Ici, le réalisateur semble laisser la main à plusieurs reprises, cédant aux élans mélodramatiques faciles d'un scénario ne sachant sur quel pied danser (la fable métaphysique et métaphorique ou l'histoire rabâchée du survival premier degré) et appliquant par endroits des recettes éculées (musique épique, plans héroïques, incendies dantesques mais gratuits, péripéties tantôt incohérentes, tantôt frôlant avec le risible) pour râtisser large dans un public qu'on a craint de décontenancer.


Ces clins d'oeil plus financiers que malicieux m'ont hélas botté sévèrement hors du film entre deux séquences de suspense de haute volée et de surprises gonflées.

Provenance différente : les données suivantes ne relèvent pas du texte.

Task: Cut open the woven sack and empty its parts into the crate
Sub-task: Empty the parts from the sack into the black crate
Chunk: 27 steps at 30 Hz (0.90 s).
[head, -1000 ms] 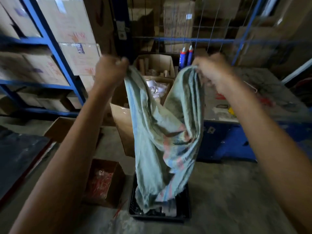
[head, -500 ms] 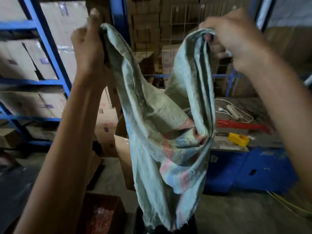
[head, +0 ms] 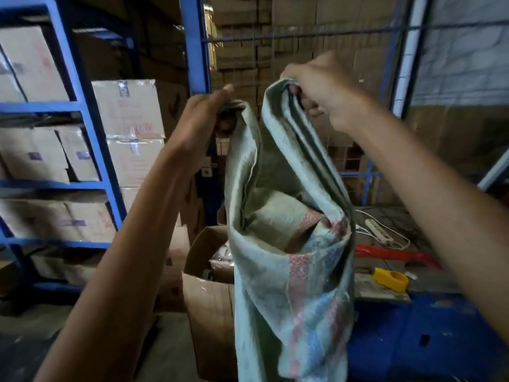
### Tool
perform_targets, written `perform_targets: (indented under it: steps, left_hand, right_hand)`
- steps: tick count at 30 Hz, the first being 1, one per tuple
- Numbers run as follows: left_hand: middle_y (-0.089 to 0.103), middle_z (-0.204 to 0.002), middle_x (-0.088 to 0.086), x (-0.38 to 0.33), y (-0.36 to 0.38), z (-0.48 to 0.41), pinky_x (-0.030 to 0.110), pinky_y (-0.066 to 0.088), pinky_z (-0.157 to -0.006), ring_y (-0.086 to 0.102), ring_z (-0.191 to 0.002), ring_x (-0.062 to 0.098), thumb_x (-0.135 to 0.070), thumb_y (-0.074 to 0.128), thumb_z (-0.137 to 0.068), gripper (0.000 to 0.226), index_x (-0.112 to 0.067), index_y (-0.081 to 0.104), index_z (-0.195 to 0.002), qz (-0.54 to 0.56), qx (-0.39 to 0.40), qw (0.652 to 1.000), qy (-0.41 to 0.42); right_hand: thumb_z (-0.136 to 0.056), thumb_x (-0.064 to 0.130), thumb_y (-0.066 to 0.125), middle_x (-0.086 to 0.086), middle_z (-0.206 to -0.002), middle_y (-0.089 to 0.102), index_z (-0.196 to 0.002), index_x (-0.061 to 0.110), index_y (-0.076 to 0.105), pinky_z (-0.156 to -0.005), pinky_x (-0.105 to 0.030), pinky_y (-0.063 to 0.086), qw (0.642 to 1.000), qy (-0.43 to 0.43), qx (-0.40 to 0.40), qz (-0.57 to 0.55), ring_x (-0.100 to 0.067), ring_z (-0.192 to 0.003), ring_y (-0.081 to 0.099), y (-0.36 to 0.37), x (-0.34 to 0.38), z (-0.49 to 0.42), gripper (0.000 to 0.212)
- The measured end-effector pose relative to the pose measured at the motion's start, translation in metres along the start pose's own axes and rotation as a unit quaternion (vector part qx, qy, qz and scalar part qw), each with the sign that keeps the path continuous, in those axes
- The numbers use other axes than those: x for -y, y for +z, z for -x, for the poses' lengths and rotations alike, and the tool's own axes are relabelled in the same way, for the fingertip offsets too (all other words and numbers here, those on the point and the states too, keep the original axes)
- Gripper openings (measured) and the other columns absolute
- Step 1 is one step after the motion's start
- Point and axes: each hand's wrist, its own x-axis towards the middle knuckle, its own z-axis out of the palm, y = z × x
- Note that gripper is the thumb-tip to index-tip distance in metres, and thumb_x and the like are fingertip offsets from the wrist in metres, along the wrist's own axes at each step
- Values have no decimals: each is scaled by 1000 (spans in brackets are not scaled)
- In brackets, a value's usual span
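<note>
The pale green woven sack (head: 286, 277), with pink and blue stripes, hangs limp and upside down in front of me. My left hand (head: 205, 119) grips one upper corner of it. My right hand (head: 321, 86) grips the other corner, a little higher. The sack's lower end runs out of view at the bottom edge. The crate is not in view.
An open cardboard box (head: 209, 293) stands right behind the sack. Blue shelving (head: 93, 150) stacked with cartons fills the left. At the right a blue bench (head: 429, 334) carries a yellow tool (head: 389, 278), a red tool (head: 391, 255) and a white power strip (head: 378, 232).
My view has tilted up, so the crate and the floor box have dropped out of sight. My hands have come closer together and sit lower in the frame than half a second ago, still holding the sack.
</note>
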Motion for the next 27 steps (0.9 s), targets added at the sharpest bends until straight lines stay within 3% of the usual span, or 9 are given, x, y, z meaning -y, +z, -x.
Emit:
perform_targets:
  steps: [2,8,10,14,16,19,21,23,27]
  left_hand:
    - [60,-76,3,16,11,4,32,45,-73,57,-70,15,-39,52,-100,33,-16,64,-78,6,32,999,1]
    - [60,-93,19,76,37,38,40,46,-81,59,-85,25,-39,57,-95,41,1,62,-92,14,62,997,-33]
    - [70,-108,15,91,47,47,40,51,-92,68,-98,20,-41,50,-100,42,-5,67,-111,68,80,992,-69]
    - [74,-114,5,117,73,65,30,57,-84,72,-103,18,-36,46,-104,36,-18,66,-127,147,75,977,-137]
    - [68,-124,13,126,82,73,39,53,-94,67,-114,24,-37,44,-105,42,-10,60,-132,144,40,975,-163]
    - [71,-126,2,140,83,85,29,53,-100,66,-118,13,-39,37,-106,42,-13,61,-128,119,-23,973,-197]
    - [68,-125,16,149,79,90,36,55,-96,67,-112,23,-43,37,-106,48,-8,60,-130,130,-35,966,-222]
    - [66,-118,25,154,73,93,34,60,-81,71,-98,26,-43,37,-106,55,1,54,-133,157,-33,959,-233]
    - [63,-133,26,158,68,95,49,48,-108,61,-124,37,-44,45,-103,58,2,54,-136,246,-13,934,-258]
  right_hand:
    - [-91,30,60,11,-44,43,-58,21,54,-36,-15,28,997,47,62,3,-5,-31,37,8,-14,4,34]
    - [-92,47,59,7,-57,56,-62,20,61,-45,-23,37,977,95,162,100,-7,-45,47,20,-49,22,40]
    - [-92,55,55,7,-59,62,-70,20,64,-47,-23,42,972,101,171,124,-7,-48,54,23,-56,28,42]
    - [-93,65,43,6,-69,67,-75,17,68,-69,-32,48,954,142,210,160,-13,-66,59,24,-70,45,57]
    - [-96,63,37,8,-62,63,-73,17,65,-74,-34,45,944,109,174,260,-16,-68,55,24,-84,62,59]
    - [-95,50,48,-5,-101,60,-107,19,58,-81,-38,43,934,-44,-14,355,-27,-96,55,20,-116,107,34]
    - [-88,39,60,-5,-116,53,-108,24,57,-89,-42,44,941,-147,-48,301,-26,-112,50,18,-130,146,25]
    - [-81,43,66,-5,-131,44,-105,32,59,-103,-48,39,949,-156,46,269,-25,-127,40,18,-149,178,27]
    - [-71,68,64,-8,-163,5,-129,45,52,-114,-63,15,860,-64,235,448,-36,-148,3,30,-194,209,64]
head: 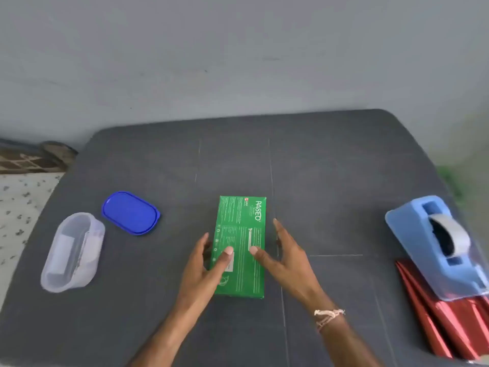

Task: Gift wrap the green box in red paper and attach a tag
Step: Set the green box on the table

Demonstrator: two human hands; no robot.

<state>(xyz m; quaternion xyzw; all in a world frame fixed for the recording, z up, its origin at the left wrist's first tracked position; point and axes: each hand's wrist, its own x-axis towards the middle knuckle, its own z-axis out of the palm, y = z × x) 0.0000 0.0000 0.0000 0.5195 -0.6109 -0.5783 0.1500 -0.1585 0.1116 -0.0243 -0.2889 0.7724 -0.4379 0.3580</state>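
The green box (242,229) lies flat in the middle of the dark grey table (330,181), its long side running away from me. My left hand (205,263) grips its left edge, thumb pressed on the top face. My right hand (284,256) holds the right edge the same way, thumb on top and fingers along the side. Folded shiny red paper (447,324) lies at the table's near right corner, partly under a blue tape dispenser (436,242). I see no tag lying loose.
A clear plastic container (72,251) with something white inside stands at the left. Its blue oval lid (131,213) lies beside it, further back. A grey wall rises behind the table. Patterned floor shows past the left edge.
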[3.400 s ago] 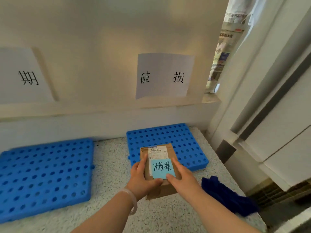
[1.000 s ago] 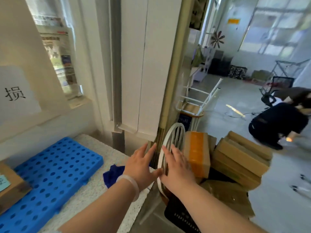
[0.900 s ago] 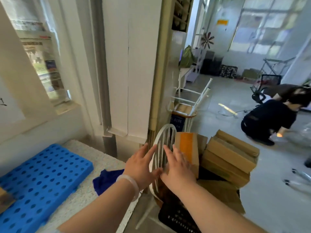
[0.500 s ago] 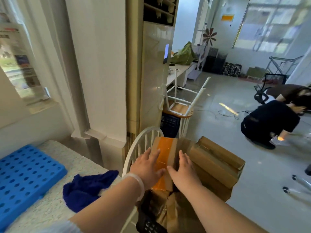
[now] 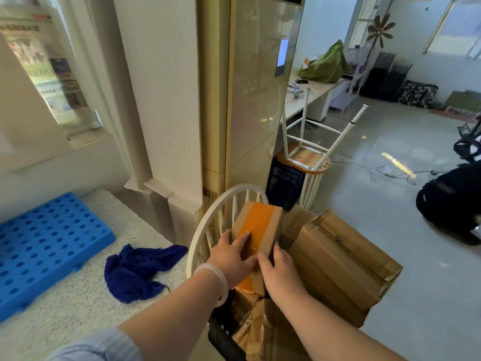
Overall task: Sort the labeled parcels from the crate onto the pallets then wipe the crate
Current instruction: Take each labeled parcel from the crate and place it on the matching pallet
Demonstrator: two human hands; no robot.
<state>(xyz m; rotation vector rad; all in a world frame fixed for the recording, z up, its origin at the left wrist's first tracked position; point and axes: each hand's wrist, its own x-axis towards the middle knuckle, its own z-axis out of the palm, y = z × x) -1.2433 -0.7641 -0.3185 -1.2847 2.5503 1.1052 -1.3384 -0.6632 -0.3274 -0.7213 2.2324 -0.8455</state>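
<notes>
Well to the left of the crate (image 5: 223, 337), a blue pallet (image 5: 46, 246) lies flat on the speckled counter (image 5: 78, 308), ready to take sorted boxes. Nearer the crate, also on its left, a dark blue cloth (image 5: 135, 269) sits crumpled, probably kept close for wiping the crate afterwards. A white chair back (image 5: 205, 230) rises just beside the crate's left edge.

Above the crate, the left hand (image 5: 231, 259) rests flat on a parcel (image 5: 257, 227) sealed with orange tape, fingers fairly straight and spread across its face to steady it. The parcel stands on end in the crate, so its sides are easy to reach. The right hand (image 5: 281, 272) is on the parcel's right edge, thumb on the face and fingers apparently wrapped round the side, though most of them are hidden. The two hands press the parcel between them, likely to lift it out. On the crate's right side, larger cardboard boxes (image 5: 343, 264) lean, waiting their turn.
</notes>
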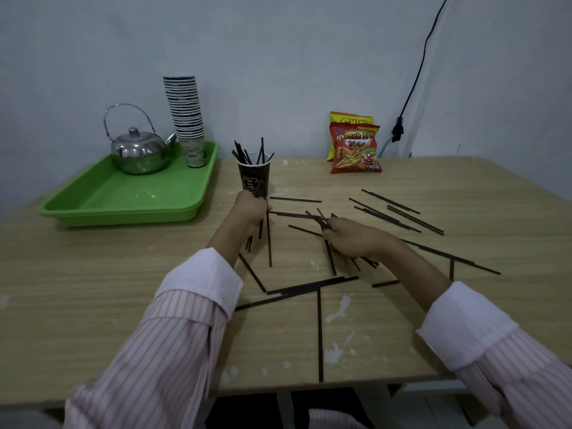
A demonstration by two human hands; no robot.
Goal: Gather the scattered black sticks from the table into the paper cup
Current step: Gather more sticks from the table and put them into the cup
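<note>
Nearby, green tray (pixel 93 209) and snack bags (pixel 356 150); both hands' grips closed around black sticks (pixel 320 329) beside paper cup (pixel 254 178).

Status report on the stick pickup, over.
Left hand gripping several thin black sticks. Right hand pinching more. Black paper cup partly filled. Nothing blocking.

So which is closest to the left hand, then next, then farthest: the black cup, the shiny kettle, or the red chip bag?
From the left hand:
1. The black cup, just behind the hand.
2. The red chip bag, off to the right by the wall.
3. The kettle, on the green tray to the left.
The last two are nearly equal.
</note>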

C'est peut-être cette adhésion qui m'a fait tant regretter le reste, et laissé avec ce triste constat : Gravity n'a de force que dans son visuel novateur, et encore sur grand écran. Pour l'instant, je ne vois pas l'intérêt de le revoir, et qui plus est sans le gigantisme de la salle obscure. C'est tout dire sur les enjeux que j'ai trouvés à son histoire.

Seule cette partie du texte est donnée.